Wie gut funktionierte die Erkennung im Test?

Im Test zeigten beide Sensoren eine zuverlässige Erkennung. Sie registrierten Personen auch dann, wenn sie sich nicht bewegten. Das funktionierte sowohl im Sitzen als auch im Liegen. Sobald die Testperson den Raum verließ, wurde die Abwesenheit schnell gemeldet. Die Erkennung funktionierte auch bei mehreren Personen gleichzeitig.

Dank KI-Personenerkennung lassen sich Haustiere und Saugroboter ausschließen, sodass keine Fehlauslösungen auftreten. Besonders beeindruckend war die Fähigkeit des FP2, verschiedene Zonen zu unterscheiden. So konnte das Licht beispielsweise erst in der Küche, dann im Essbereich und schließlich in der Sofaecke aktiviert werden.

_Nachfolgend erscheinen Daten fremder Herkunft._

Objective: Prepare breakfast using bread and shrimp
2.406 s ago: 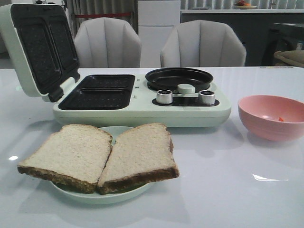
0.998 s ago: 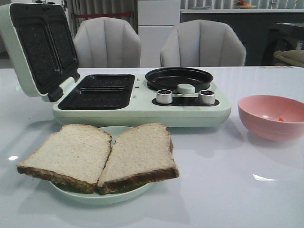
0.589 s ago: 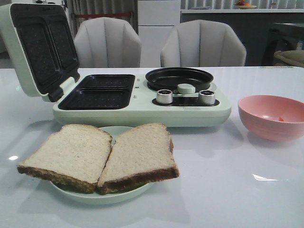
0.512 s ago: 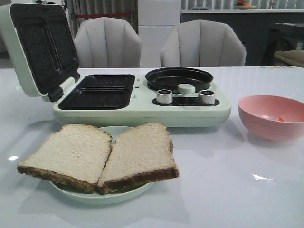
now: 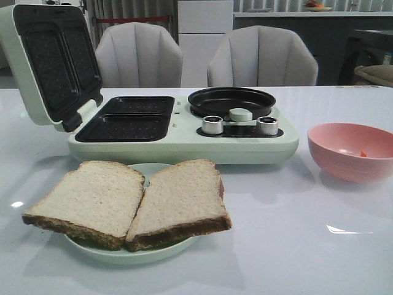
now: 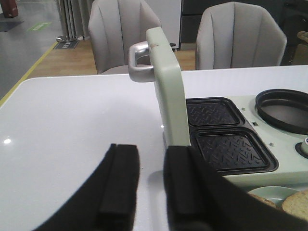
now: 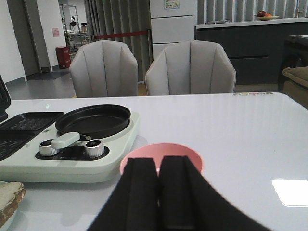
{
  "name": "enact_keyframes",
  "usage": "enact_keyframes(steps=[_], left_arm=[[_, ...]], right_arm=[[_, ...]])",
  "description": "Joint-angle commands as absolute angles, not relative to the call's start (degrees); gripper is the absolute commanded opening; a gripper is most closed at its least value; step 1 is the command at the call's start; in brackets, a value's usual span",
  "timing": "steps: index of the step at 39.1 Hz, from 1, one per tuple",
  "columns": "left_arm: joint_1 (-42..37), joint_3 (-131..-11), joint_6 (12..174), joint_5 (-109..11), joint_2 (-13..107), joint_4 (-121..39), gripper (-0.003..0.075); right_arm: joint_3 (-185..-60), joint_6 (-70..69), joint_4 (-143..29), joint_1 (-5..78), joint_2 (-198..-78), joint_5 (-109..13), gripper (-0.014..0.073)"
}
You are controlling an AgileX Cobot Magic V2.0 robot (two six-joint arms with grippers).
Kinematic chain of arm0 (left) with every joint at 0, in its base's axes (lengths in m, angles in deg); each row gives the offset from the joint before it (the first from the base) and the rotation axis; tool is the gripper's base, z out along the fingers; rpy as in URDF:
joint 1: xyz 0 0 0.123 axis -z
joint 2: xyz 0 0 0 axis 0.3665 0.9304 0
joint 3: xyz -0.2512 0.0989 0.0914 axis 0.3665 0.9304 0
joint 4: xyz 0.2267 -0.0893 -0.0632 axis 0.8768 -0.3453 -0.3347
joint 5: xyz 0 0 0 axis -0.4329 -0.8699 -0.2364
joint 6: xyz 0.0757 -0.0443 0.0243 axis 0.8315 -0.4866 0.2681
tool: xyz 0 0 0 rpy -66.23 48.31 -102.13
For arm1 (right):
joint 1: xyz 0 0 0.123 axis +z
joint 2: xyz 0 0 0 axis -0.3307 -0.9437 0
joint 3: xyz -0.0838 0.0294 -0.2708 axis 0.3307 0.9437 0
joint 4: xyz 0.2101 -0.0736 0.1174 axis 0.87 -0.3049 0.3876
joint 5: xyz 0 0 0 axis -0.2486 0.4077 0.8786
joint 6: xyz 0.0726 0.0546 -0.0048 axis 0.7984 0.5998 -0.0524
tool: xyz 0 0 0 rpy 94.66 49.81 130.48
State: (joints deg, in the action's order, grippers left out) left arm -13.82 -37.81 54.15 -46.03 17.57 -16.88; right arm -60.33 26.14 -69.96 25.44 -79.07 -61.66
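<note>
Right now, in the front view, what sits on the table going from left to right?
Open lid → left bread slice → right bread slice → round black pan → pink bowl, with an orange-red speck inside.

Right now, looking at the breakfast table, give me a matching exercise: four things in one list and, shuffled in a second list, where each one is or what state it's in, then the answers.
Things:
1. bread
2. pink bowl
3. sandwich maker lid
4. round black pan

Place or state:
A. swung up and open
B. lying on the pale green plate, two slices side by side
C. set into the right half of the green appliance, empty
D. standing alone on the table to the right of the appliance

Pairs: 1-B, 2-D, 3-A, 4-C
</note>
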Motion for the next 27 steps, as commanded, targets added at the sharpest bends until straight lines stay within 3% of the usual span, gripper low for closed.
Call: enact_keyframes(steps=[1,5,27], left_arm=[[-13.89,-39.95,53.8,-41.39,18.1,-17.54,0.0477],[-13.89,-39.95,53.8,-41.39,18.1,-17.54,0.0564],[-10.58,-39.46,54.32,-45.14,18.1,-8.26,0.0566]], right_arm=[[-61.2,25.82,-70.12,25.27,-77.8,-66.94,0.0146],[-61.2,25.82,-70.12,25.27,-77.8,-66.94,0.0146],[-61.2,25.82,-70.12,25.27,-77.8,-66.94,0.0146]])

Wie funktioniert die Sturzerkennung?

Der FP2 verfügt über eine Sturzerkennung, die bei Deckenmontage Personen erkennt, die auf dem Boden liegen. Im Test löste der Sensor zuverlässig Alarm aus, sobald die Testperson sich plötzlich hinlegte und regungslos verharrte. Die Benachrichtigung wurde umgehend an den Notfallkontakt gesendet. Allerdings überwacht der Sensor nur einen kreisförmigen Bereich mit einem Durchmesser von maximal 4 Metern. Zudem muss das Kabel für die Deckenmontage entsprechend verlegt werden, was etwas aufwendig ist.

Wie werden die Aqara Sensoren installiert und eingerichtet?

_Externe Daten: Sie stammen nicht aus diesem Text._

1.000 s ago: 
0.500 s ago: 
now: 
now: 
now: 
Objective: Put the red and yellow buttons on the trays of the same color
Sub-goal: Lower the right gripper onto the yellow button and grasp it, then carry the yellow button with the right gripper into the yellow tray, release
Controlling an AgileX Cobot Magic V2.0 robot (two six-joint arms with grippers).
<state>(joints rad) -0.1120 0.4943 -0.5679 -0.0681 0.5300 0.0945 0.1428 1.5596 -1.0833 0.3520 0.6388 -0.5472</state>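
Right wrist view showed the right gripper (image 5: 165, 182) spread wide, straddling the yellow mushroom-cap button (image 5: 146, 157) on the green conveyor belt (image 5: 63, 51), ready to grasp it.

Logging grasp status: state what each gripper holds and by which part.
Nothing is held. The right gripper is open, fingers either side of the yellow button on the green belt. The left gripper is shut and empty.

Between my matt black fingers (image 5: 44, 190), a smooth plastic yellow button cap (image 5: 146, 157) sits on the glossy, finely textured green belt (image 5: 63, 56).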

Die Installation ist einfach: Die Sensoren werden per USB-Kabel mit Strom versorgt und können dank der verstellbaren Magnethalterung flexibel an der Wand oder Decke montiert werden. Die Einrichtung erfolgt über die Aqara-App, die auch die Verwaltung anderer Aqara-Geräte ermöglicht. Der FP2 verbindet sich direkt per WLAN, während der FP1E einen ZigBee-Hub benötigt. Beide Modelle erfordern ein Benutzerkonto in der App.

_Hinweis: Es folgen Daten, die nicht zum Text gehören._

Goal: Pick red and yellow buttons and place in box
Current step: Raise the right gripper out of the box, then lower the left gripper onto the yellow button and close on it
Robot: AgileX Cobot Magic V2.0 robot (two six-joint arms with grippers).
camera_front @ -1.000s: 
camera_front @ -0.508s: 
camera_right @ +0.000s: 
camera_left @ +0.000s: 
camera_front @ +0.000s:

Mit welchen Smart-Home-Systemen sind die Sensoren kompatibel?

Beide Aqara Sensoren unterstützen gängige Smart-Home-Systeme wie Amazon Alexa, Google Assistant, Apple Home und Home Assistant. Dank Matter-Unterstützung lassen sie sich problemlos in unterschiedliche Plattformen integrieren. Im Test funktionierte die Kopplung mit Apple Home reibungslos, sodass Automationen wie die smarte Lichtsteuerung präzise umgesetzt wurden.